Why Are Return-to-Work Rates Declining?

Why Are Return-to-Work Rates Declining?

Fewer injured workers are returning to work. Here's a cause we don't talk about.

Something is slipping in Australian injury management, and the national numbers make it hard to ignore.

Safe Work Australia's 2025 National Return to Work Survey put the national return-to-work rate at 88.9%. That is down from 91.6% in 2021, and it continues a decline that has been running since 2014. The current return-to-work rate, which counts workers who had returned and were still in a paid job when surveyed, sat at 78.8%, a figure that has been falling since 2016.

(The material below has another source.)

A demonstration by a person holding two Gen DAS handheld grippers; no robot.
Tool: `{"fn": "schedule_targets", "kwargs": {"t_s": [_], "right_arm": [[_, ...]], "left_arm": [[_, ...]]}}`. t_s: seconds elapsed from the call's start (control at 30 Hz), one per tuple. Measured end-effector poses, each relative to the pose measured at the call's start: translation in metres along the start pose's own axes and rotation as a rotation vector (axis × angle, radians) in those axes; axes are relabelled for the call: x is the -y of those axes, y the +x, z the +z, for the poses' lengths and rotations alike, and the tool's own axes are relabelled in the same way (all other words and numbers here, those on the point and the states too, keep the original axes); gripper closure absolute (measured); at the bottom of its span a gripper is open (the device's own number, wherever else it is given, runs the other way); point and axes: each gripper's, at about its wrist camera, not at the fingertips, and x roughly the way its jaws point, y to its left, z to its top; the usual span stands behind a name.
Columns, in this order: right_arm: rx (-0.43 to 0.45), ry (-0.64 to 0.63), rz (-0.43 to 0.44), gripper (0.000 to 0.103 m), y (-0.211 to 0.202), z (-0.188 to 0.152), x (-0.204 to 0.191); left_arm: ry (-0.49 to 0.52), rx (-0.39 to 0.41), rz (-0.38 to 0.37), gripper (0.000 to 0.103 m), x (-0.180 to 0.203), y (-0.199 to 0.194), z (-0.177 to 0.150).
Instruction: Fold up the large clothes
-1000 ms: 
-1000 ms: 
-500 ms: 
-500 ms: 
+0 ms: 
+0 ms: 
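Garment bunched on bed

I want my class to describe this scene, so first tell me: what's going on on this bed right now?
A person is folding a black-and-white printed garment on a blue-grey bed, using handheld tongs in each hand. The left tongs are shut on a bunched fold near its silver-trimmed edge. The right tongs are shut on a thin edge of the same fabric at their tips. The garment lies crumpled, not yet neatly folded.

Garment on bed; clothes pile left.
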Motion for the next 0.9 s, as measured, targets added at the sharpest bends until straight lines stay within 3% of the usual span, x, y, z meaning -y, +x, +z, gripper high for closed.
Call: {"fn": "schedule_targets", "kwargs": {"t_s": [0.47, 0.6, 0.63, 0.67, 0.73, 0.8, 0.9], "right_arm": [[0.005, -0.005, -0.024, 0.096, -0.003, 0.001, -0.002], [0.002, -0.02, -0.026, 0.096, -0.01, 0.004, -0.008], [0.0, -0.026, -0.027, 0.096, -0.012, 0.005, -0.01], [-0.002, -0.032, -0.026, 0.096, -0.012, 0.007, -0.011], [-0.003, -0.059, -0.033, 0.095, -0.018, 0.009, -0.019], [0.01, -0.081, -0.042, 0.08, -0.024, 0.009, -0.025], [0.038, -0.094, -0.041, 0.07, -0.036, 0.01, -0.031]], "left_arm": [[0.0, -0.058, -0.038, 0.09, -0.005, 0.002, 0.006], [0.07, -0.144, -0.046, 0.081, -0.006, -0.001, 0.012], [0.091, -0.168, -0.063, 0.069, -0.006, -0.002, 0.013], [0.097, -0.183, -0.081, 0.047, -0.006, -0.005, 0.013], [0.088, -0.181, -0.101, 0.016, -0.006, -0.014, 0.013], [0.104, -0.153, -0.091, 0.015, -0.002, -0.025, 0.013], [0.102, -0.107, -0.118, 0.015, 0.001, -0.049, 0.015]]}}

The gap between injury types is wider still. Workers with a physical injury returned at 90.2%. For workers with a psychological injury, the rate was 76.5%.

Most of the explanations offered for this are sound. Cases are more complex than they used to be. Psychological injuries are harder to resolve and slower to recover from. Legislative thresholds are shifting. All true, and all worth taking seriously.

There is also a quieter cause, and it rarely gets named. The people best placed to drive a good return to work are spending less and less of their time actually doing it.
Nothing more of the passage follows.